I have ZRAM enabled on all of my personal machines, both laptops with limited memory, and desktops with 64 or 128GB of RAM. It's rarely used, but it is nice to have that extra room sometimes.
The performance of a zram device is so much faster than even the latest NVMe drives.
I install more RAM so I can swap less. If I have 8 GB, then the 2x rule means I should have a 16 GB swap file, giving me 24 GB of total memory to work with. If I then stumble upon a good deal on RAM and upgrade to 32 GB, then if I never had memory problems with 24 GB, then I should be able to completely disable paging and not have a problem. But instead, the advice would be to increase my paging file to 64 GB!?
It doesn't make any sense. At all.
I have memories from like 20 years ago that even when I had plenty of RAM, and plenty of it was free, I would get random OOM killer events relatively regularly. Adding just a tiny bit of swap made that stop happening.
I'm like 90% sure at this point it's just a stupid superstition I carry. But I'm not gonna stop doing it even though it is stupid.
Swap space is not just for overcommitting memory (in fact, I suspect nowadays it rarely ever is), but also for improving performance by maximizing efficient usage of RAM.
With 48GB, you're probably fine, but run a few VMs or large programs, and you're backing your kernel into a corner in terms of making RAM available for efficient caching.
Instead of achieving responsiveness by disabling swap entirely (which is silly, because everyone has some very cold pages that don't deserve to be stuck in memory), people should mlockall essential processes, adjust the kernel's VM swap propensity, and so on.
Also, I wish we'd just do away with the separation between the anonymous-memory and file-backed memory subsystems entirely. The only special about MAP_ANONYMOUS should be that its backing file is the swap file.

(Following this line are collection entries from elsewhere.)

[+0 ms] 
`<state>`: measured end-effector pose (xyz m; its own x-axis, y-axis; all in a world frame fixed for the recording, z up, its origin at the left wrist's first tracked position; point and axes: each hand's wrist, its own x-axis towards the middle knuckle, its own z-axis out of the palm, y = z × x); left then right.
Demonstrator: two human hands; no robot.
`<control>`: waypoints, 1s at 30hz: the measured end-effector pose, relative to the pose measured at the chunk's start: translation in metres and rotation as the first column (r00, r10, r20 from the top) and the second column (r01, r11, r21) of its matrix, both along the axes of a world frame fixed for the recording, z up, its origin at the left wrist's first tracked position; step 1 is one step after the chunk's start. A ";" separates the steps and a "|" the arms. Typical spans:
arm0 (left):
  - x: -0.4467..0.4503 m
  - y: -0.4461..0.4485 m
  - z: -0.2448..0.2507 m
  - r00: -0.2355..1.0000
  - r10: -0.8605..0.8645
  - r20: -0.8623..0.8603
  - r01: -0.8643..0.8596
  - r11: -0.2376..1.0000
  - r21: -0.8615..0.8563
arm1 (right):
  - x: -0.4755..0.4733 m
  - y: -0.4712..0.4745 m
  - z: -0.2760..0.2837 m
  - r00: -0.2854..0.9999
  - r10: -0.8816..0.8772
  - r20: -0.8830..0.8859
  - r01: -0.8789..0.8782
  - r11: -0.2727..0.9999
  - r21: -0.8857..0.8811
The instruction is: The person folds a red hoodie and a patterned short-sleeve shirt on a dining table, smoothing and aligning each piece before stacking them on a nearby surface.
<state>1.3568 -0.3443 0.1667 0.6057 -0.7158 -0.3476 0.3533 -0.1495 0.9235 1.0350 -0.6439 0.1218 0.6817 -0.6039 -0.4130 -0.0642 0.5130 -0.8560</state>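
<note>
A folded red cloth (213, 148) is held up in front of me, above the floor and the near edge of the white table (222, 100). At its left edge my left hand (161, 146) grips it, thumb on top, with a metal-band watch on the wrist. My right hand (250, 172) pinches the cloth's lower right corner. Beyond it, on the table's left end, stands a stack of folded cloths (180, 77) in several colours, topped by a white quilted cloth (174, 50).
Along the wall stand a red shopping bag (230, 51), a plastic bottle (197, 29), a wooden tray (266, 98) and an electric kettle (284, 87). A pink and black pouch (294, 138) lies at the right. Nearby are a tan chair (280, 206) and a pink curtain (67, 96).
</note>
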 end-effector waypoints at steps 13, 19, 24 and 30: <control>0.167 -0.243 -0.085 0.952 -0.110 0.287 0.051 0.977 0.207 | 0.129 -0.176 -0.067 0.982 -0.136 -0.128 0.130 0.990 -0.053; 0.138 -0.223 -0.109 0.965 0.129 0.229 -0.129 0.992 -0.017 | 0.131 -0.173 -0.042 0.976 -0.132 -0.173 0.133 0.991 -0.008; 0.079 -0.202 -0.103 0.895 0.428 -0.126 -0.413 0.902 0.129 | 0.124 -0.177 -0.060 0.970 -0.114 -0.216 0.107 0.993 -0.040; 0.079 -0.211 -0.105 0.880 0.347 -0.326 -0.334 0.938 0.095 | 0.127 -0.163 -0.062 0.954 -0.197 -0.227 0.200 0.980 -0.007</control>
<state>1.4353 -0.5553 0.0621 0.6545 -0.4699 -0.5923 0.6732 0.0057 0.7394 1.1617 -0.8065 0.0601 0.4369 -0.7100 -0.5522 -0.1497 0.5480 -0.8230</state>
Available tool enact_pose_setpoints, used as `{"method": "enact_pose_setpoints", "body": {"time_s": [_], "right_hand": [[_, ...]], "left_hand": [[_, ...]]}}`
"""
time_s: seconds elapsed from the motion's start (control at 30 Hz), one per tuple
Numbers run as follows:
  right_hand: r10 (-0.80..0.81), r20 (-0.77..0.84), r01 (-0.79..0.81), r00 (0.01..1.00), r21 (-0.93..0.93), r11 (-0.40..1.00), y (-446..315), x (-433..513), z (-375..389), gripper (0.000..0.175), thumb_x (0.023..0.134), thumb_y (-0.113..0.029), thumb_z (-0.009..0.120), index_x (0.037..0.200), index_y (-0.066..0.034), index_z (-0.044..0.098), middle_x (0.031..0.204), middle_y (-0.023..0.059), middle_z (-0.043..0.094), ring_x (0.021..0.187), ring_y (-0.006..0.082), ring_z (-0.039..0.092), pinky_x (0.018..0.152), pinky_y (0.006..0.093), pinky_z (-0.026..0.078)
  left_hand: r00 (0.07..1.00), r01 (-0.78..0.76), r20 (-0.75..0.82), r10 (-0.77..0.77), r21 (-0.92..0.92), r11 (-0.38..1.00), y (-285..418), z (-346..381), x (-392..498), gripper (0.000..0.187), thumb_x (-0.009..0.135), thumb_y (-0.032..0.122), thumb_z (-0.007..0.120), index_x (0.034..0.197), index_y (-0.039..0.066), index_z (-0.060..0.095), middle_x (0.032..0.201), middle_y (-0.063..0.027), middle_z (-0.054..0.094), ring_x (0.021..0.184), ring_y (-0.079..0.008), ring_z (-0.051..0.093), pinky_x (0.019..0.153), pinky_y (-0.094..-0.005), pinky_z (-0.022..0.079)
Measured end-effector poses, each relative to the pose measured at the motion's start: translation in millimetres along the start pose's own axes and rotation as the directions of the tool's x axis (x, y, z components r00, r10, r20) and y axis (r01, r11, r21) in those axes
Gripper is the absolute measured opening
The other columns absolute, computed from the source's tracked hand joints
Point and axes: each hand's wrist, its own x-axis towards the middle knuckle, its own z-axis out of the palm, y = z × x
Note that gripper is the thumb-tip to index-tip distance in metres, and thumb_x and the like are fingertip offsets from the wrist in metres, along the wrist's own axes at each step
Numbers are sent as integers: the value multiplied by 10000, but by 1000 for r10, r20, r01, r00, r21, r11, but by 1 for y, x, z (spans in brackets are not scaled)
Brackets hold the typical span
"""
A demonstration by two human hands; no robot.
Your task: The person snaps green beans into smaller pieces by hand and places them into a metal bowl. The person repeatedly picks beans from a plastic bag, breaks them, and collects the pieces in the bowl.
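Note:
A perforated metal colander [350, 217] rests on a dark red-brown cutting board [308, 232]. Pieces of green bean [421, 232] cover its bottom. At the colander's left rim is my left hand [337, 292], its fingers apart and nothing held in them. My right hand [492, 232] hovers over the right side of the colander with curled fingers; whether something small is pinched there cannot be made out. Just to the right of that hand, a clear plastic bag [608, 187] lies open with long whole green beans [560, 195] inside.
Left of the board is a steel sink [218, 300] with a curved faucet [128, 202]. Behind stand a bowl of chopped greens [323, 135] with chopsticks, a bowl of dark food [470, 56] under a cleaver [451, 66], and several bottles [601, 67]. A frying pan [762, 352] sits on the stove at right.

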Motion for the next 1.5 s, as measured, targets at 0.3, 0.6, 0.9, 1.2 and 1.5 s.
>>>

Having no swap limits how much you can overburden your computer, but you also hit problems earlier. Here's some example numbers for 64GB of memory: With swap you can go up to 62GB of active program data (85GB allocated and used) before you have performance issues. Without swap you can go up to 45GB of active program data (63GB allocated and used) before you hit a brick wall of either thrashing or killing processes. The no-swap version is better at maintaining snappiness within its happy range, but it's a tradeoff.
Also, that separate policy shouldn't even exist. For LRU/active-list/inactive-list purposes, why does it matter whether a page is anonymous or file-backed? If you need it, you need it, and if you don't, you don't. No reason for anonymous and file-backed memory to be separate sub-sub-systems under vm.

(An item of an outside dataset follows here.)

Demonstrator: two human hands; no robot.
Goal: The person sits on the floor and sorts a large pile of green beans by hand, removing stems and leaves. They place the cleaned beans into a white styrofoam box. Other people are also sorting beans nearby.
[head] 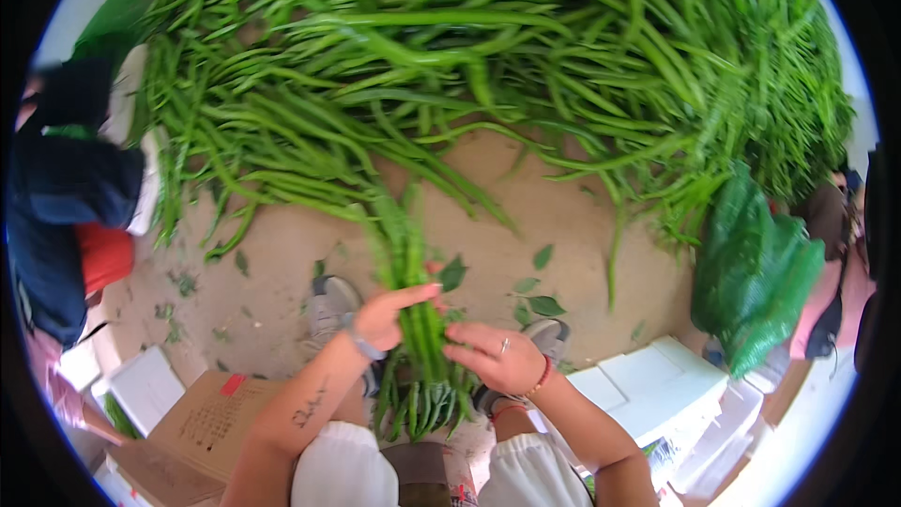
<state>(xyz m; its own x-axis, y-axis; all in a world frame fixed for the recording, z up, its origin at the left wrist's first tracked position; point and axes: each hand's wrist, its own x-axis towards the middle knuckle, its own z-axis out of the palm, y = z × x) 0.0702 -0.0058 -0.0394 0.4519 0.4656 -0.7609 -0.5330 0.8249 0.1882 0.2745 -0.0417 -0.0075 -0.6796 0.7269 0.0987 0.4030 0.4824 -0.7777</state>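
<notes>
A bundle of long green chili peppers [422, 331] stands between my knees, its lower ends fanned out above the floor. My left hand [387, 313] wraps around the bundle from the left, with the index finger laid across its front. From the right, my right hand [496, 355] brings its fingertips against the bundle's side; whether it grips is unclear. Beyond the hands, a large pile of long green chili peppers [450, 56] spreads over the floor. The bundle's upper ends are blurred and overlap the near edge of the pile.
A green mesh sack [760, 282] is at the right. White foam boxes [647, 387] sit at lower right, a cardboard box [208, 422] with writing at lower left. Loose leaves [545, 306] dot the floor [281, 296]. A person in dark clothing [56, 211] is at left, another person [820, 282] at right.
</notes>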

macOS: never found a reason not to just let it do whatever it does. There's a hard limit of ~100 GBytes swap anyway, for some reason, so, either you'll never run out, or macOS is not for you
Linux: I've always gone for 1x physical RAM, though with modern RAM sizes I don't really know why any more
Fwiw you’ll see technical reasons for swap being a bad idea on servers. These are valid. Virtualised servers don’t really have great ways to make swap work.

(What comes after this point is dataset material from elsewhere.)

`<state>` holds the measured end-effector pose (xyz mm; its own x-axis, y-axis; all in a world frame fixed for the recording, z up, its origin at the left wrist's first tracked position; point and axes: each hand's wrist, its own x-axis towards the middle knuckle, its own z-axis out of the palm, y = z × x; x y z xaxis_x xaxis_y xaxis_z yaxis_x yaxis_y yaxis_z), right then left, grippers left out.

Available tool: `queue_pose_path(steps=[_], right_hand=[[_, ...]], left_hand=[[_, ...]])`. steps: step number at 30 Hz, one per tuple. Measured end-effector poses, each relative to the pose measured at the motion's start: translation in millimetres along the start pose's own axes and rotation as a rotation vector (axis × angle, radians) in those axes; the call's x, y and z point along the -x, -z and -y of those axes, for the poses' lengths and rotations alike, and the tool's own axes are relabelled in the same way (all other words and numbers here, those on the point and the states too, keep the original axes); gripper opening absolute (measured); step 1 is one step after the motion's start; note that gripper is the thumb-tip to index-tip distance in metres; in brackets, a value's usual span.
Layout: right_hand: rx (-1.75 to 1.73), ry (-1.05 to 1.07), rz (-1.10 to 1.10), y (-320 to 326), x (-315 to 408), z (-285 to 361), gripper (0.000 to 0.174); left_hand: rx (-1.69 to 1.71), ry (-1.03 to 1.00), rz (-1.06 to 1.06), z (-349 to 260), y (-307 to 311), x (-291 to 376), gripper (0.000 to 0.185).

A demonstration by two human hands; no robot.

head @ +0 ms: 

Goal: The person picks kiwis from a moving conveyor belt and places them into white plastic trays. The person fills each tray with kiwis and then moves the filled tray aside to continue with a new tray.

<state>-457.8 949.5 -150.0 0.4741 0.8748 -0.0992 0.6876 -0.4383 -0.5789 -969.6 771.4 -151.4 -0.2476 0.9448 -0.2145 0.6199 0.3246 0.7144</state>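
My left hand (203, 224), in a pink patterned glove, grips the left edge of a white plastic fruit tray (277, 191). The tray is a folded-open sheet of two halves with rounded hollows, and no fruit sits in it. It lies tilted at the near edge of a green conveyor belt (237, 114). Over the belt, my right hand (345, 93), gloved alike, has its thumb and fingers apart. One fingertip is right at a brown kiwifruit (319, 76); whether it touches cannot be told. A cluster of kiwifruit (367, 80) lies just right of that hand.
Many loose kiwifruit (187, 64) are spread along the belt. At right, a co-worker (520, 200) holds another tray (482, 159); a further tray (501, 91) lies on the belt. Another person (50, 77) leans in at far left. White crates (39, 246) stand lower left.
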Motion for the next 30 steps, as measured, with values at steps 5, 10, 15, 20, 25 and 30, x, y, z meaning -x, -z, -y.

On a personal setup though there’s no reason not to have swap space. Your main ram gets to cache more files if you let the os have some space to place allocated but never actually used objects.
As in ‘I don’t use swap because i don’t use all my ram’ isn’t valid since free ram caches files on all major OS’s. You pretty much always end up using all your ram. Having swap is purely a win, it lets you cache even more.
The contents of swap could be read after a power cut.
I have 64 GiB of RAM and programs would start to crash at only 25 GiB of physical memory usage in some workloads because of high commit charge. I had to re-enable a 64 GiB SWAP file again just to be able to actually use my RAM.
My understanding is that Linux will not crash on the allocation and instead crash when too much virtual memory becomes active instead. Not sure how Mac handles it.
Edit: oh and I don’t have an actual personal system with swap configuration on it anymore to give my own answer anymore either.